***** Recorded information *****

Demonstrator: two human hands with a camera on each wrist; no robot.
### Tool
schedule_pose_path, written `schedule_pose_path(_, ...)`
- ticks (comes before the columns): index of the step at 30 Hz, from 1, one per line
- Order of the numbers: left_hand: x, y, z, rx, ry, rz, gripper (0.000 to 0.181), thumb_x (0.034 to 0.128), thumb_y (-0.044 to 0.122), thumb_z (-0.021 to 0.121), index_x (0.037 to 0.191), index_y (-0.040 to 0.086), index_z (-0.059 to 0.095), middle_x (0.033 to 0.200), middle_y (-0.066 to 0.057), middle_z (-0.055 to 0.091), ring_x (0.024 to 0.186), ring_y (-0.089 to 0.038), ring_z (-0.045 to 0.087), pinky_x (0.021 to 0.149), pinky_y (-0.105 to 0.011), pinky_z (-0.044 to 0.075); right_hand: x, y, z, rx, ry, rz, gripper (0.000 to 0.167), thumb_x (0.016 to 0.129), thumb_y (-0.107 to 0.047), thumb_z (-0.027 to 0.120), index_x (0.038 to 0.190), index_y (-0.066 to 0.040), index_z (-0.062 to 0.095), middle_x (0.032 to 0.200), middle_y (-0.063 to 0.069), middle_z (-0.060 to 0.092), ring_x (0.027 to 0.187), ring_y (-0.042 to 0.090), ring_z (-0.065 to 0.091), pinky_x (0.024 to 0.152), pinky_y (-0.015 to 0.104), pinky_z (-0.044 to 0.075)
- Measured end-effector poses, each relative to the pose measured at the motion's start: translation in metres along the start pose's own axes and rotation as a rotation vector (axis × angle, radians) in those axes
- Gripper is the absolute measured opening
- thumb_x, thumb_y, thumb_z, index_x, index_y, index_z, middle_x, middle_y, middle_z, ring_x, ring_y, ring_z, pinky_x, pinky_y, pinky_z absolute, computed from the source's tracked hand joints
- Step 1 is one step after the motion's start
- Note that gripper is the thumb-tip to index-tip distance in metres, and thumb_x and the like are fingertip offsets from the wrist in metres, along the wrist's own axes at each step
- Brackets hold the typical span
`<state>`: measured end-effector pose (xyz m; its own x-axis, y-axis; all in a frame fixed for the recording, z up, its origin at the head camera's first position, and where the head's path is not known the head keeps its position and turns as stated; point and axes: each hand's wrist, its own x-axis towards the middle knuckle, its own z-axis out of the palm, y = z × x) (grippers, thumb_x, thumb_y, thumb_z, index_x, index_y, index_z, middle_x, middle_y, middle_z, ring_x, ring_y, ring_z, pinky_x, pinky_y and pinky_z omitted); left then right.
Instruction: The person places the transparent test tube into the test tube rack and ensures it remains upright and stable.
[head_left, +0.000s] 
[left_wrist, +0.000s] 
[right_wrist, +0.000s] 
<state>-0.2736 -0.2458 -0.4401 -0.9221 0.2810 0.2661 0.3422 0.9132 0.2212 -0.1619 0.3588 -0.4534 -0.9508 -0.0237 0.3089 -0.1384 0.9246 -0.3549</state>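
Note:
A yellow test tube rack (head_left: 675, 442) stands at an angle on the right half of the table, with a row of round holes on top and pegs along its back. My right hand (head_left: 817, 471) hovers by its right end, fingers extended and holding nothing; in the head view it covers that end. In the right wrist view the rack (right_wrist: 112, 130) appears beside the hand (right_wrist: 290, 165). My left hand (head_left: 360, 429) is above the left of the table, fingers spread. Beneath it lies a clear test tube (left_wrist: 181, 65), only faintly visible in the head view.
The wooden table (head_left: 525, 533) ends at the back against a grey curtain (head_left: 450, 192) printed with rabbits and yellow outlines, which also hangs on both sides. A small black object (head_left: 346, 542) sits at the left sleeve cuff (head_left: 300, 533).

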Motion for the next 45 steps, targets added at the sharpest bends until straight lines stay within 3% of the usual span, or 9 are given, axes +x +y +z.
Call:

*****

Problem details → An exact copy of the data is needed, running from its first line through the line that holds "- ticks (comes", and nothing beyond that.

Answer to the problem →
Demonstrator: two human hands with a camera on each wrist; no robot.
### Tool
schedule_pose_path, written `schedule_pose_path(_, ...)`
- ticks (comes before the columns): index of the step at 30 Hz, from 1, one per line

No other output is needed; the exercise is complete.